Ce qui n’empêche pas Badiou de retrouver ses marques lorsque, à l’orée de sa conclusion, il
note à l’endroit de la cure analytique « une relation immanente entre la hâte et la retenue », entre
cette « formalisation correcte », couplée ici au « désir du mathème » qui précipiterait l’analyste
vers la production d’un savoir, et l’angoisse comme « garantie du réel », qui ne cesserait de
différer l’échéance. Le fait est qu’on aborde bien là l’une des différences peut-être les plus
marquées entre philosophie et psychanalyse : la première – et Badiou prend soin de coucher ce
qui suit dans l’italique – a tout son temps (p. 135). La seconde, de façon bien plus ambiguë, a elle
aussi besoin d’une sorte d’éternité que la répétition des séances lui assure assez rapidement, et que
le refus méthodologique de s’accorder sur quelque finalité que ce soit fortifie en rendant toute
conclusion énigmatique (ce dernier trait constituant la différence forte entre psychothérapie et
psychanalyse). Mais le ver de la rupture est d’entrée dans le fruit transférentiel, indiquant
l’implacable conclusion qui, aussi différée soit-elle, escorte de multiples manières le fil des jours et
des séances – et sans quoi Freud n’aurait eu aucune raison de parler de pulsion de mort.
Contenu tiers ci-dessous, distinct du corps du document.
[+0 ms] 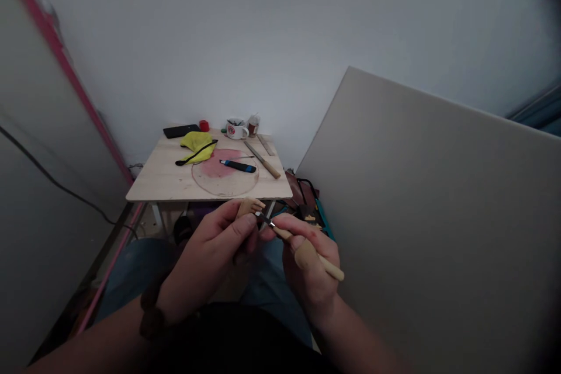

Lacan serait-il, pour autant, comme l’affirme Badiou en sa conclusion, un « subtil
métaphysicien » ? Peut-être, mais à la condition de voir en lui quelqu’un qui a produit « une vérité
[qui] n’en est pas moins un touché pur du réel (p. 136) », soit : de lui retirer son trépied
antiphilosophique et d’en faire pour finir un philosophe, serait-ce malgré lui.
Voilà en un seul petit volume un Lacan parfaitement bifrons, considéré tantôt comme un
philosophe (antiphilosophe) et tantôt comme un pur sophiste, scindé entre « la masculinité de
Platon et la féminité de la sophistique » (p. 9), ainsi divisé dans l’ordre du savoir comme dans
celui des sexes puisque les auteurs soulignent d’entrée, à la même page 9, qu’il n’est pas anodin
que l’un soit homme et l’autre femme.
Guy LE GAUFEY
4
J. Lacan, Les Quatre concepts fondamentaux de la psychanalyse, Paris, Le Seuil, p. 41.